Topic of “Code Random Records”: Traversal of Binary Tree

0. Summary of traversal methods of binary tree

• There are two main ways to traverse a binary tree
  • Depth-first traversal: Go deep first, and then go back when you encounter a leaf node.
  • Breadth-first traversal: Traverse layer by layer.
• Further expansion from depth-first traversal and breadth-first traversal, the following traversal methods are available
  • Depth-first traversal
    • Preorder traversal (recursive method, iterative method)
    • Inorder traversal (recursive method, iterative method (it is best to use unified iterative method))
    • Post-order traversal (recursive method, iterative method)
  • breadth first traversal
    • Hierarchical traversal (recursive method (rare), iterative method)
• The front, middle and back in the depth-first traversal refer to the traversal order of intermediate nodes
  
• other
  • The recursive method is often used to implement depth-first traversal, that is, to implement pre-middle-post order traversal. It is more convenient to use recursion.
  • Stack is actually an implementation structure of recursion, that is to say, the logic of traversal in front, middle and back order can actually be realized in a non-recursive way with the help of stack.
  • Breadth-first traversal is generally implemented using a queue, which is also determined by the first-in-first-out characteristics of the queue, because a first-in first-out structure is required to traverse the binary tree layer by layer.
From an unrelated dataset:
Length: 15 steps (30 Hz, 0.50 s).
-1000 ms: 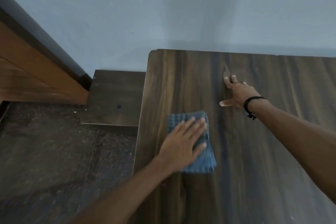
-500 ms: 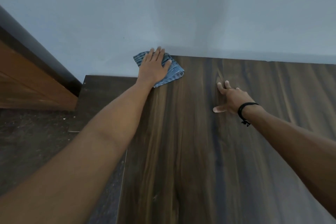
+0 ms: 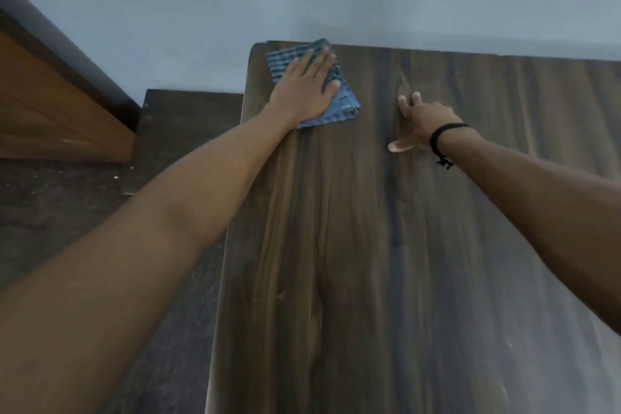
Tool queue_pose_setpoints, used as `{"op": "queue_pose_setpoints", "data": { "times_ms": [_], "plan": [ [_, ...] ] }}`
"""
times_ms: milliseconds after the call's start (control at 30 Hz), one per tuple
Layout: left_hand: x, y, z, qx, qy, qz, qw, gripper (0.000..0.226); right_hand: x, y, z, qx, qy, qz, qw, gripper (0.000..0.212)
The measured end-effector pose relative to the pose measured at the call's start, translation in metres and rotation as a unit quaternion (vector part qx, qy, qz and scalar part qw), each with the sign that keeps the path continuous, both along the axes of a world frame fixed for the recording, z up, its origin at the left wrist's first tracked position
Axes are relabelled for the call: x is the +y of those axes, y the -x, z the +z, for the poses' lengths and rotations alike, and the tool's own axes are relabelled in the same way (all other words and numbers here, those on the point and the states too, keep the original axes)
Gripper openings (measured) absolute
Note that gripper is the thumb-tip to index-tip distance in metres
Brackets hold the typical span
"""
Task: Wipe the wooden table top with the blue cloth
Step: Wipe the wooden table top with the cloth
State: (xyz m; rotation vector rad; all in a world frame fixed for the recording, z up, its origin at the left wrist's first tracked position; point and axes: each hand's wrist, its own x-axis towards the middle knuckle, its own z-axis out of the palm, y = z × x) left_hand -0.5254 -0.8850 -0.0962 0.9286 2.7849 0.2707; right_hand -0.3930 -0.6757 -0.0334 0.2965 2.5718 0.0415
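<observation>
Flat, left hand [image 3: 304,91] pressing blue cloth [image 3: 342,101] on wooden table top [image 3: 369,245], right hand [image 3: 425,123] splayed empty

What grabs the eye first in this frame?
The blue cloth, pinned flat under the left hand at the wooden table top's far left corner by the wall. Next, the right hand braced on the wood beside it, black wristband at the wrist.

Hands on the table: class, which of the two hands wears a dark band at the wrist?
The right hand, resting flat on the bare wooden table top. The left hand has a bare wrist and presses on the blue cloth.
</observation>
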Motion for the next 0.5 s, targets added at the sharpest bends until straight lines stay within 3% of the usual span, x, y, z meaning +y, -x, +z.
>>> {"op": "queue_pose_setpoints", "data": {
  "times_ms": [500],
  "plan": [
    [-0.099, -0.359, -0.007, 0.005, 0.010, -0.116, 0.993, 0.066, -0.005, -0.012, 0.009, 0.014, 0.008, 0.005, 1.000, 0.113]
  ]
}}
1. Recursive traversal of binary tree

• Preorder recursive traversal

  class Solution {<!-- -->
  public:
      void traversal(TreeNode* cur, vector<int> & amp; vec) {<!-- -->
          if (cur == NULL) return;
          vec.push_back(cur->val); // Medium
          traversal(cur->left, vec); // left
          traversal(cur->right, vec); // right
      }
      vector<int> preorderTraversal(TreeNode* root) {<!-- -->
          vector<int> result;
          traversal(root, result);
          return result;
      }
  };
  

  With pre-order traversal, in-order traversal and post-order traversal just change the order of traversal

• Inorder recursive traversal

  void traversal(TreeNode* cur, vector<int> & amp; vec) {<!-- -->
      if (cur == NULL) return;
      traversal(cur->left, vec); // left
      vec.push_back(cur->val); // Medium
      traversal(cur->right, vec); // right
  }
  

• Post-order recursive traversal

  void traversal(TreeNode* cur, vector<int> & amp; vec) {<!-- -->
      if (cur == NULL) return;
      traversal(cur->left, vec); // left
      traversal(cur->right, vec); // right
      vec.push_back(cur->val); // Medium
  }
  

2. Iterative traversal of binary tree

• Preorder iterative traversal
  The pre-order traversal is middle and left, and each time the middle node is processed first, then the root node is put into the stack first, then the right child is added to the stack, and then the left child is added.
  

  class Solution {<!-- -->
  public:
      vector<int> preorderTraversal(TreeNode* root) {<!-- -->
          stack<TreeNode*> st;
          vector<int> result;
          if (root == NULL) return result;
          st. push(root);
          while (!st.empty()) {<!-- -->
              TreeNode* node = st.top(); // middle
              st. pop();
              result.push_back(node->val);
              if (node->right) st.push(node->right); // right (empty nodes are not pushed into the stack)
              if (node->left) st.push(node->left); // left (empty nodes are not pushed into the stack)
          }
          return result;
      }
  };
  

• Post-order iteration traversal
  The preorder traversal is middle left, and the subsequent traversal is left left, then we only need to adjust the code order of the preorder traversal to become middle right left The traversal order of strong>, and then reverse the result array, the output result order is left and right, as shown in the figure below
  

  class Solution {<!-- -->
  public:
      vector<int> postorderTraversal(TreeNode* root) {<!-- -->
          stack<TreeNode*> st;
          vector<int> result;
          if (root == NULL) return result;
          st. push(root);
          while (!st.empty()) {<!-- -->
              TreeNode* node = st. top();
              st. pop();
              result.push_back(node->val);
              if (node->left) st.push(node->left); //Compared to pre-order traversal, this changes the stacking order (empty nodes are not pushed into the stack)
              if (node->right) st.push(node->right); // Empty nodes are not pushed into the stack
          }
          reverse(result.begin(), result.end()); // After reversing the result, it is in the order of left and right
          return result;
      }
  };
  

• Inorder iteration traversal
  Think about it, the in-order iterative traversal cannot use the above routine at all, so if the in-order is considered, it is recommended to use the unified iteration method of the binary tree. It is very convenient to use the unified iteration method of the binary tree.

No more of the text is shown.